- **Task to carry out**
Give back an exact copy of the lines from the start of the material through the line bearing "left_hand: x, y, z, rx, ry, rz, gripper". Include both ends and nothing else.

- **Exercise data**
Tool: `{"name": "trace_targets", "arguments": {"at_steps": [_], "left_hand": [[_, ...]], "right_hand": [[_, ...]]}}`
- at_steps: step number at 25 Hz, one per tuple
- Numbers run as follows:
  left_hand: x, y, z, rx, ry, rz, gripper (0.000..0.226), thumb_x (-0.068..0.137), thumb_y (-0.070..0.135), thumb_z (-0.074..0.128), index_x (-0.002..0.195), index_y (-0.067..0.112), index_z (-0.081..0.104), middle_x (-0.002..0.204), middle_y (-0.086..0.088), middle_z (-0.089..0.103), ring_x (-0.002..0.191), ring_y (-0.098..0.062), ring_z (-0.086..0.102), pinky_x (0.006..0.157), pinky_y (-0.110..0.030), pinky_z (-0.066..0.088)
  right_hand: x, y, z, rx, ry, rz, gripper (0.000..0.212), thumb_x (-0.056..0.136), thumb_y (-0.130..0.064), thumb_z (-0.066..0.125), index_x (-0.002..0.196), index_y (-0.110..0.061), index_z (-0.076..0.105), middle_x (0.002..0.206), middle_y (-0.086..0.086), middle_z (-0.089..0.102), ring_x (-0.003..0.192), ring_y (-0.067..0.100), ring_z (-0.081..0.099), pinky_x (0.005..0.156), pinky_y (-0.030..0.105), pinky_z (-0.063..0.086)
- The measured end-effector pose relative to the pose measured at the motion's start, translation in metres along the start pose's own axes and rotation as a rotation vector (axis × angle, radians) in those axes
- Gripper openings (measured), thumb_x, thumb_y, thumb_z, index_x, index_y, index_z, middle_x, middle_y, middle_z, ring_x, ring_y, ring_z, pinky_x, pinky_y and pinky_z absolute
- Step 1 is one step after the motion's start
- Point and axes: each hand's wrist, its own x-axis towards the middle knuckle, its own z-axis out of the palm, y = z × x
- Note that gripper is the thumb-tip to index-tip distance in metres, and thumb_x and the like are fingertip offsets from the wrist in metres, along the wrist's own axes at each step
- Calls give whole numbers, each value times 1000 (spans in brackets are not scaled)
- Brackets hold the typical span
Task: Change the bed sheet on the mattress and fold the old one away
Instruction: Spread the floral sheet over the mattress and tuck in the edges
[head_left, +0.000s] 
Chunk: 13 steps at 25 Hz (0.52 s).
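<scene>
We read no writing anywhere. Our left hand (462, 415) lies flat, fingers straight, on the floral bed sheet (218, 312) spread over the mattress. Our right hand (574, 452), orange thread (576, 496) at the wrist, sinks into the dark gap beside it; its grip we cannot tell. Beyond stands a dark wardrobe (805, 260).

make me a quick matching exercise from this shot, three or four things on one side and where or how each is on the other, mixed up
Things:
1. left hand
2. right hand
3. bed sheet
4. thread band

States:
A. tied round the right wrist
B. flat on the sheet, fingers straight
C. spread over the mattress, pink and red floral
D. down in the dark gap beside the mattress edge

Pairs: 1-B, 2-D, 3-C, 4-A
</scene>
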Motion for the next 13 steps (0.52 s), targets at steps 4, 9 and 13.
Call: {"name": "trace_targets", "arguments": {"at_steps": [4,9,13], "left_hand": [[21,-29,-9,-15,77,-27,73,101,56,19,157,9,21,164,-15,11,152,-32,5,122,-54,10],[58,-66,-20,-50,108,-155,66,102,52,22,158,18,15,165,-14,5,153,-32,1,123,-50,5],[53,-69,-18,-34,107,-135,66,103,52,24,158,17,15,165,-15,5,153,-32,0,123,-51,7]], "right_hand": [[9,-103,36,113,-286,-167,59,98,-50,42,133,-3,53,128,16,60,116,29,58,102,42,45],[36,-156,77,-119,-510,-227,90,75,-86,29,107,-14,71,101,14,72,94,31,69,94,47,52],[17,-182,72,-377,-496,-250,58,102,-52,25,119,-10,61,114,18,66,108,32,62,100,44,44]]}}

- **Solution to the problem**
Tool: `{"name": "trace_targets", "arguments": {"at_steps": [_], "left_hand": [[_, ...]], "right_hand": [[_, ...]]}}`
- at_steps: step number at 25 Hz, one per tuple
- Numbers run as follows:
  left_hand: x, y, z, rx, ry, rz, gripper (0.000..0.226), thumb_x (-0.068..0.137), thumb_y (-0.070..0.135), thumb_z (-0.074..0.128), index_x (-0.002..0.195), index_y (-0.067..0.112), index_z (-0.081..0.104), middle_x (-0.002..0.204), middle_y (-0.086..0.088), middle_z (-0.089..0.103), ring_x (-0.002..0.191), ring_y (-0.098..0.062), ring_z (-0.086..0.102), pinky_x (0.006..0.157), pinky_y (-0.110..0.030), pinky_z (-0.066..0.088)

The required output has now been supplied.